__Task goal__: Copy out the data below verbatim.

--- START ---

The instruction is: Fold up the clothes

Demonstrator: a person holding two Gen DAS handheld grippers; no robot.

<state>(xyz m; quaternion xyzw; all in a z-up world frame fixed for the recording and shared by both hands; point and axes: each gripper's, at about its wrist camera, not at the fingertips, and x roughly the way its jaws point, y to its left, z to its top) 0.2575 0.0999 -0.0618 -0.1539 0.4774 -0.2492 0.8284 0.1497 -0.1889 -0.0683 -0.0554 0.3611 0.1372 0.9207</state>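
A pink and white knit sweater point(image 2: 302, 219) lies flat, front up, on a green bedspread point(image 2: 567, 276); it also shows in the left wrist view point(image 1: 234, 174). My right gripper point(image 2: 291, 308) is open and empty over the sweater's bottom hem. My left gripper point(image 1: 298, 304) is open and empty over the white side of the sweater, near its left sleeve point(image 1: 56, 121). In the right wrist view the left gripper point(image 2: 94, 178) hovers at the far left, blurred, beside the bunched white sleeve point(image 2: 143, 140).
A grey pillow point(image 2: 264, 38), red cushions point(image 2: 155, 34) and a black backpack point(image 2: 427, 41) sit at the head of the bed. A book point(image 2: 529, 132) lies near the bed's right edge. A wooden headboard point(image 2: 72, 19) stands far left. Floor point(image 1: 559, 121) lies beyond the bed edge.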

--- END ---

__Response to the exercise__:
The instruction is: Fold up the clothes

Demonstrator: a person holding two Gen DAS handheld grippers; no robot.

<state>(xyz m; quaternion xyzw; all in a z-up world frame fixed for the recording and shared by both hands; point and axes: each gripper's, at about its wrist camera, not at the fingertips, and x roughly the way its jaws point, y to its left, z to its top) 0.2575 0.0999 -0.0618 -0.1539 0.4774 -0.2492 0.8284 0.1497 -0.1889 -0.0683 -0.0554 0.3611 0.1372 0.9207</state>
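A pink and white knit sweater point(image 2: 302, 219) lies flat, front up, on a green bedspread point(image 2: 567, 276); it also shows in the left wrist view point(image 1: 234, 174). My right gripper point(image 2: 291, 308) is open and empty over the sweater's bottom hem. My left gripper point(image 1: 298, 304) is open and empty over the white side of the sweater, near its left sleeve point(image 1: 56, 121). In the right wrist view the left gripper point(image 2: 94, 178) hovers at the far left, blurred, beside the bunched white sleeve point(image 2: 143, 140).
A grey pillow point(image 2: 264, 38), red cushions point(image 2: 155, 34) and a black backpack point(image 2: 427, 41) sit at the head of the bed. A book point(image 2: 529, 132) lies near the bed's right edge. A wooden headboard point(image 2: 72, 19) stands far left. Floor point(image 1: 559, 121) lies beyond the bed edge.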

The requested output has been fully supplied.